=== Problem ===
Extract every line below that contains the word "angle".

=== Input for this task ===
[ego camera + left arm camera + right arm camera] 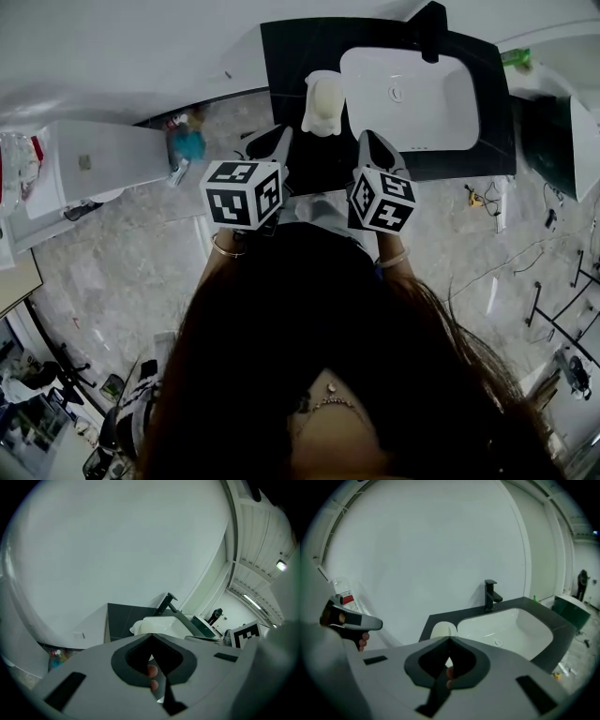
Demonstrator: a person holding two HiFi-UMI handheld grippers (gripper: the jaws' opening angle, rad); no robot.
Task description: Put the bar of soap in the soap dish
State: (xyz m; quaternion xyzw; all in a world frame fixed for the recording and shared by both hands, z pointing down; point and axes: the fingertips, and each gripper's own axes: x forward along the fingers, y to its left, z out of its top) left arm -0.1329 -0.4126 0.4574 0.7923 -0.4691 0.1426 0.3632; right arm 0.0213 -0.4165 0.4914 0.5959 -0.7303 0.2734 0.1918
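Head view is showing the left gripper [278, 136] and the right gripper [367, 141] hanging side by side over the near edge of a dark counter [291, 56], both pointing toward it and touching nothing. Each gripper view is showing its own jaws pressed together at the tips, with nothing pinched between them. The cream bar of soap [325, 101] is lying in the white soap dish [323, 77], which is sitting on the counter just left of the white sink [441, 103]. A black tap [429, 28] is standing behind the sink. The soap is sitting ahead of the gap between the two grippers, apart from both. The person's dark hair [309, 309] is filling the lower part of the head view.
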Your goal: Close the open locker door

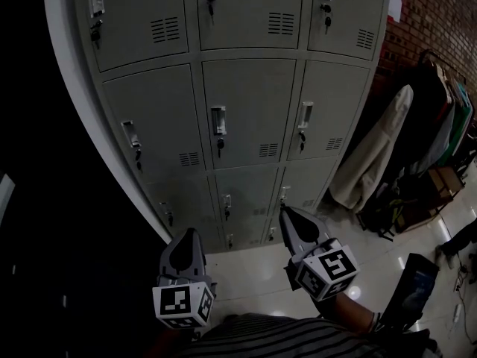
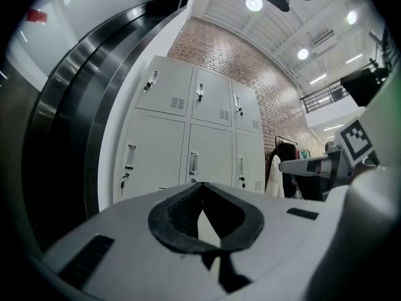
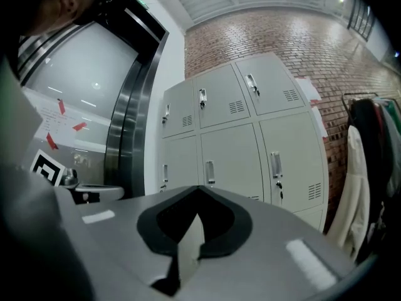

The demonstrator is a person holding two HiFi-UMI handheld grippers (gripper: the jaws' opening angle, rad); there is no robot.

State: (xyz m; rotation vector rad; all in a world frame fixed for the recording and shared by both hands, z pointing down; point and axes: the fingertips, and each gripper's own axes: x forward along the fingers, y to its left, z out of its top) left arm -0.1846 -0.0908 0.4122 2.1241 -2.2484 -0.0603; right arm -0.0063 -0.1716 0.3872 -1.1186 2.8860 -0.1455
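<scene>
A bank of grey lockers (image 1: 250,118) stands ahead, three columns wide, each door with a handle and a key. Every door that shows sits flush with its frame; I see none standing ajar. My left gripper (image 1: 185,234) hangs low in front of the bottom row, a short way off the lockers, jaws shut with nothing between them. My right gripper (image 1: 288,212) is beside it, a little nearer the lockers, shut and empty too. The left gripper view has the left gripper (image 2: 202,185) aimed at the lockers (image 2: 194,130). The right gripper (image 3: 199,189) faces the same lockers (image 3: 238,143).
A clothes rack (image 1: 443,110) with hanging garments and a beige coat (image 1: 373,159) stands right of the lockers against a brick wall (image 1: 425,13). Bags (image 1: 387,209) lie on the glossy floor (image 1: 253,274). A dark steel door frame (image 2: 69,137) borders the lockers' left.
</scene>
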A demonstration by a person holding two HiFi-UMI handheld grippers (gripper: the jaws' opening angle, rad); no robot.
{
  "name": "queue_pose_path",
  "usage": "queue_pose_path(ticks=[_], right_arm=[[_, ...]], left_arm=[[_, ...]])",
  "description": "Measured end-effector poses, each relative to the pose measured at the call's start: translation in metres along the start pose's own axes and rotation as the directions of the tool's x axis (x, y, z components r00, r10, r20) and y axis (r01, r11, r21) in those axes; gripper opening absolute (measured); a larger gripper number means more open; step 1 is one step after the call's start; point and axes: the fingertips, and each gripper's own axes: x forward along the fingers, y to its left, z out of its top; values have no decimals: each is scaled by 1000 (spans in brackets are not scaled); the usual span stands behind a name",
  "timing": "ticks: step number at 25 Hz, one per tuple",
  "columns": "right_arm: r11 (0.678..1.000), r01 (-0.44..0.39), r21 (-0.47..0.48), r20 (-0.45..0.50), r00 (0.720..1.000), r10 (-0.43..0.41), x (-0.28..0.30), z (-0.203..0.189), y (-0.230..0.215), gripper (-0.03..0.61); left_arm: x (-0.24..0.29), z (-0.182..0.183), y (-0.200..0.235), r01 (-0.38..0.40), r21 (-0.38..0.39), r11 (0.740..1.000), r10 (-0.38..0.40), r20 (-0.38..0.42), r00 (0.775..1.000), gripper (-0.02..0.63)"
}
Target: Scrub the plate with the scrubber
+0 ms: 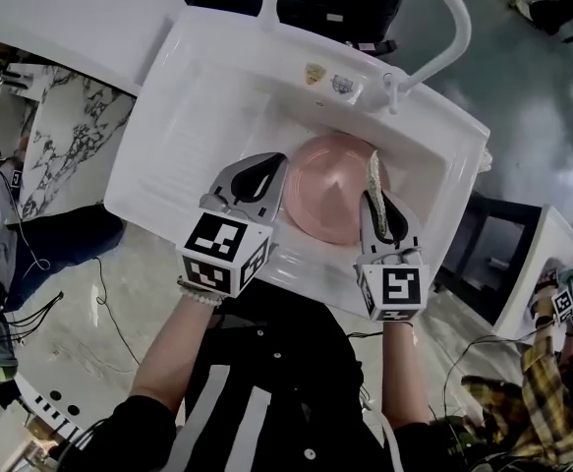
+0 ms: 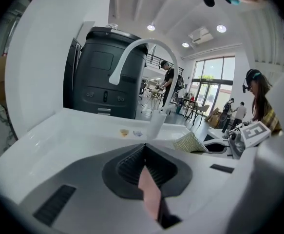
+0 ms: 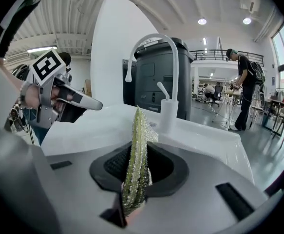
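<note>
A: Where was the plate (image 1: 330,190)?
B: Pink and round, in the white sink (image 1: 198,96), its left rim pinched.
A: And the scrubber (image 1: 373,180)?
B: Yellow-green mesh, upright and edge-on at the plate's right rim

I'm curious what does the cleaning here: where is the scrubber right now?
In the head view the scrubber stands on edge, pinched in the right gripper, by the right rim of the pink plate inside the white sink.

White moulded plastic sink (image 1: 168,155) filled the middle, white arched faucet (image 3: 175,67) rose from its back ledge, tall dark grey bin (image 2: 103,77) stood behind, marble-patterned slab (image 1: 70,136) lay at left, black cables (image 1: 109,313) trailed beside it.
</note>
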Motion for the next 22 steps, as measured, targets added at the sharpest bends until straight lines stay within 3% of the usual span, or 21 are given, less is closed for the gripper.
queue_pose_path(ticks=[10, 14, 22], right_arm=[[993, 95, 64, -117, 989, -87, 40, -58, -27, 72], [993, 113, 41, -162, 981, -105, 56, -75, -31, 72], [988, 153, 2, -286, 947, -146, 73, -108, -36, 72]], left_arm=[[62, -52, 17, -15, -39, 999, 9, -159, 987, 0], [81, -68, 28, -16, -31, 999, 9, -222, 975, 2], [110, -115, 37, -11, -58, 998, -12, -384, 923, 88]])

=== Output of the task ===
Demonstrator: a person holding two HiFi-UMI handheld grippers (gripper: the jaws' opening angle, rad); no robot.
The demonstrator is a person holding two HiFi-UMI handheld grippers (gripper: the jaws' opening angle, rad); there is no robot.
A demonstration by a person holding two HiFi-UMI handheld grippers (gripper: the jaws' opening angle, rad); no robot.

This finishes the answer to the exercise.